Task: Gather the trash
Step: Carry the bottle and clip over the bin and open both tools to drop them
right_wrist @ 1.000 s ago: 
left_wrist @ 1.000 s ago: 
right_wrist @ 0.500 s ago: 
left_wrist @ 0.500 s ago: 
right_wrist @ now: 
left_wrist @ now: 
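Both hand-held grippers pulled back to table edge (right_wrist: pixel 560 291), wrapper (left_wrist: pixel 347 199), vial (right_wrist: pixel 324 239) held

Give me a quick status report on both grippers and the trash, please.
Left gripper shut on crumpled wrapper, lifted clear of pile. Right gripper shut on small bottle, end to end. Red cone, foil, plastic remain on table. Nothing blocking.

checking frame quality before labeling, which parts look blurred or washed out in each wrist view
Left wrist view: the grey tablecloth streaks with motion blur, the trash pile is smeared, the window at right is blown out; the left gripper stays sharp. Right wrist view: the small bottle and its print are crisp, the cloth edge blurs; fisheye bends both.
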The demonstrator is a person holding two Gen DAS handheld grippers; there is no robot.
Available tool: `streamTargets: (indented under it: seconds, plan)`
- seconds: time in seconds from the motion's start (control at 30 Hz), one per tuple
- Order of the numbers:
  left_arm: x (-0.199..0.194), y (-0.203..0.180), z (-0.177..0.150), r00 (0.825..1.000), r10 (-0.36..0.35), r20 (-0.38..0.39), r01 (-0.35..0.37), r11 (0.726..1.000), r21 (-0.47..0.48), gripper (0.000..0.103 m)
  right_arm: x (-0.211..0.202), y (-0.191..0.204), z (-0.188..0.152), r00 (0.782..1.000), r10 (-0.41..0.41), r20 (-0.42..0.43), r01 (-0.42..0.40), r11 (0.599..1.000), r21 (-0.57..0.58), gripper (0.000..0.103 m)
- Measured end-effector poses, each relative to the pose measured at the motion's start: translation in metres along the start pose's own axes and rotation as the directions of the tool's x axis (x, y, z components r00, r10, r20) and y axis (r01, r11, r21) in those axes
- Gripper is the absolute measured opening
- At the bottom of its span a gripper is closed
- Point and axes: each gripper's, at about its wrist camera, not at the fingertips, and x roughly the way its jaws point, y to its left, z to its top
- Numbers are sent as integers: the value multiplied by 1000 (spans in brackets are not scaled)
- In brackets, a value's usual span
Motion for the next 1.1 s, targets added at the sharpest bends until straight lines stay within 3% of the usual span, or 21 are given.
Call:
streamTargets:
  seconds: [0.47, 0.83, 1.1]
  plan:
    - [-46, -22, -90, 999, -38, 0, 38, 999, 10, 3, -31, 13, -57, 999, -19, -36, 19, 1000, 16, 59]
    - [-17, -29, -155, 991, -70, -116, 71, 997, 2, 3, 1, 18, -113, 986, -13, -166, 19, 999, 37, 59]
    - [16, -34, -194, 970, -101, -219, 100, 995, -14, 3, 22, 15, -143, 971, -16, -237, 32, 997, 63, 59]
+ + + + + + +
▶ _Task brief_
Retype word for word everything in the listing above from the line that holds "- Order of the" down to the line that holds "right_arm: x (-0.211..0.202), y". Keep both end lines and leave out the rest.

▶ _Completed exercise_
- Order of the numbers:
  left_arm: x (-0.199..0.194), y (-0.203..0.180), z (-0.177..0.150), r00 (0.825..1.000), r10 (-0.36..0.35), r20 (-0.38..0.39), r01 (-0.35..0.37), r11 (0.726..1.000), r21 (-0.47..0.48), gripper (0.000..0.103 m)
  right_arm: x (-0.211..0.202), y (-0.191..0.204), z (-0.188..0.152), r00 (0.782..1.000), r10 (-0.41..0.41), r20 (-0.42..0.43), r01 (-0.42..0.40), r11 (0.599..1.000), r21 (-0.57..0.58), gripper (0.000..0.103 m)

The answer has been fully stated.